◆ Requirement:
After finding the line with "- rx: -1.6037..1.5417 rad" in the entries below, retype exactly each line from there through the line with "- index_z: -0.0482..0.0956", including that final line.

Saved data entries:
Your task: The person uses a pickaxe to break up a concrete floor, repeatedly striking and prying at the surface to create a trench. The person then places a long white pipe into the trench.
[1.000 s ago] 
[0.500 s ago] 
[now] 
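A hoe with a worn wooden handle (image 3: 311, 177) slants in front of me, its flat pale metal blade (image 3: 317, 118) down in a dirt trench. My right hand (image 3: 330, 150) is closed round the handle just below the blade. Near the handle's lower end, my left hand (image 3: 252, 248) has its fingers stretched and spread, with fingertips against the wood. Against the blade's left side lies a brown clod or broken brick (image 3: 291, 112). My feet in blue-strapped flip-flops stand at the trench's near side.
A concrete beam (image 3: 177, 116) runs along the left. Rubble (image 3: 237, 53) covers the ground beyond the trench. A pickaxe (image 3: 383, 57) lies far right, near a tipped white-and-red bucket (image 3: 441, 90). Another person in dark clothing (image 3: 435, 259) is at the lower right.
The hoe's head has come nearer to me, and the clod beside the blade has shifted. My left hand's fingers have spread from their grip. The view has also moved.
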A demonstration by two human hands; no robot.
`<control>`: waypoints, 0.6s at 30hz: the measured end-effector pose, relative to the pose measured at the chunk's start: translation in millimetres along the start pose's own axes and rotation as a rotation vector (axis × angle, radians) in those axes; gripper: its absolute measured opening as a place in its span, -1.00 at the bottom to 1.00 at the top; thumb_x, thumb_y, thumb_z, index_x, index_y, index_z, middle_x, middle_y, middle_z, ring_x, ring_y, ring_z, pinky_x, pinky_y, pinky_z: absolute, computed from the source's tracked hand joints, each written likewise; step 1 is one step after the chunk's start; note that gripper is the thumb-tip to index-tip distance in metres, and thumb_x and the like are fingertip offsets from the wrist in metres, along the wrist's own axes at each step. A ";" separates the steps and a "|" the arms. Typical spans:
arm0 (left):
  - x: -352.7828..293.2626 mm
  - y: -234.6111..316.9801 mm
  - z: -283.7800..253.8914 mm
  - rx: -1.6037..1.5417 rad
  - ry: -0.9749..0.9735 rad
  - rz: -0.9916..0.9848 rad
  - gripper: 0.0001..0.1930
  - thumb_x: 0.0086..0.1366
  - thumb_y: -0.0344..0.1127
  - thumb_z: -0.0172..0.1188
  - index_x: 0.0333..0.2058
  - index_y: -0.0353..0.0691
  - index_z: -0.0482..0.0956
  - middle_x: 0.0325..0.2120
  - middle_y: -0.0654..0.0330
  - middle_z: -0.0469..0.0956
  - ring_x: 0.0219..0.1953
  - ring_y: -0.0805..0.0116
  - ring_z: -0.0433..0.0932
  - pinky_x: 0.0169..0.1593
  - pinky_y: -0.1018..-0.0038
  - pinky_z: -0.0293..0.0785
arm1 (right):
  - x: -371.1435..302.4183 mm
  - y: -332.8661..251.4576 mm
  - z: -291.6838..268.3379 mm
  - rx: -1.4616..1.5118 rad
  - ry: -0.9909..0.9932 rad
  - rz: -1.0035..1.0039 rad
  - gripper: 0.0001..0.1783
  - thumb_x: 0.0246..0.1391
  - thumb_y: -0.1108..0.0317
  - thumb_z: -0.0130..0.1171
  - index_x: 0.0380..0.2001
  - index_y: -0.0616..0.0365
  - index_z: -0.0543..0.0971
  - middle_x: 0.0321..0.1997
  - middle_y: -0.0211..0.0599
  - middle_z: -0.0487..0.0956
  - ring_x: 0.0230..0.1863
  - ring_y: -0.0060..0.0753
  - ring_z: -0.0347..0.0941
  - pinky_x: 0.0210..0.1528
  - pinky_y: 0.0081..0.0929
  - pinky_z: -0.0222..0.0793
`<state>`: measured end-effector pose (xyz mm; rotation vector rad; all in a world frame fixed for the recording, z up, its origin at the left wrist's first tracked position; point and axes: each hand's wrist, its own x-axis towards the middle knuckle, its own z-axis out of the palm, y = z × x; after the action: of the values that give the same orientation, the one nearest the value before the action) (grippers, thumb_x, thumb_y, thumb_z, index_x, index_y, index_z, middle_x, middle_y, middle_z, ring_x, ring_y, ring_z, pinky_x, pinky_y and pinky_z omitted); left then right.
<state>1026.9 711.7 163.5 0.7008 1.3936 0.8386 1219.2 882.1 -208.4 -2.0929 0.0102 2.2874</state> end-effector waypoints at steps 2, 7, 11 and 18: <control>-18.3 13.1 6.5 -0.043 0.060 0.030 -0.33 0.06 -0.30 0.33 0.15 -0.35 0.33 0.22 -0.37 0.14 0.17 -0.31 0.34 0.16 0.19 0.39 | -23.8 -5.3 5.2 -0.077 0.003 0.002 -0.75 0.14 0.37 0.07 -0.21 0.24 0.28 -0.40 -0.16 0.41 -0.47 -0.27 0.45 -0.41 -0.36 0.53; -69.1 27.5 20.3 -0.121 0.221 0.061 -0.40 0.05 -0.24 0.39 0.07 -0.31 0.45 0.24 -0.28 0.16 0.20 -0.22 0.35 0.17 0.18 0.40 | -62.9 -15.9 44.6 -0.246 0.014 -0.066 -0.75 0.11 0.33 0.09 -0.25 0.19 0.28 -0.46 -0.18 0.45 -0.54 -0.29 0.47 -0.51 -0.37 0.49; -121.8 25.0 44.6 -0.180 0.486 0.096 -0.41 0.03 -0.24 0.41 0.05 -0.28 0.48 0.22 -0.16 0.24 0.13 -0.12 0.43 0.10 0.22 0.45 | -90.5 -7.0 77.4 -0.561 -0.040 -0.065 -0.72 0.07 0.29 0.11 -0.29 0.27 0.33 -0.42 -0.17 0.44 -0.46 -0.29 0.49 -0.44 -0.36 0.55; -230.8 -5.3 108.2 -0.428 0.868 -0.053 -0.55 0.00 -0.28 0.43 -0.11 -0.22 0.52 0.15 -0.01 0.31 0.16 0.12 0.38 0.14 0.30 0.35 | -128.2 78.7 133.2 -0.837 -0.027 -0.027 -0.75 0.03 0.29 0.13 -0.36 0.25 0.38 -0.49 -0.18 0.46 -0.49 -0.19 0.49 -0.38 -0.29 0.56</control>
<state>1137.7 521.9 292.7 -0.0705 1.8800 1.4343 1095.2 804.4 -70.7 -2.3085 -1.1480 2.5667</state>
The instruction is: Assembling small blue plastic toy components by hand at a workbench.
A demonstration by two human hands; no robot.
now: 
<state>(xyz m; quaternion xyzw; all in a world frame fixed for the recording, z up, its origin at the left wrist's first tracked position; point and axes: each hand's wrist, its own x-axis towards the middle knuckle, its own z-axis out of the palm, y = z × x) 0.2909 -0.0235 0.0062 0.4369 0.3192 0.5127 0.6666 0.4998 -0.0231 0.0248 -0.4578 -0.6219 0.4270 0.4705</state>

◆ Problem solution:
  - rx: -1.6037..1.5417 rad
  - ry: -0.9749..0.9735 rad
  - rz: -0.9916..0.9848 rad
  - gripper: 0.0001..0.1930
  - thumb_x: 0.0086..0.1366
  - thumb_y: -0.0344..0.1127
  - thumb_z: -0.0172..0.1188
  - index_x: 0.0333..0.2058
  - index_y: -0.0353..0.0691
  - index_z: -0.0482..0.0956

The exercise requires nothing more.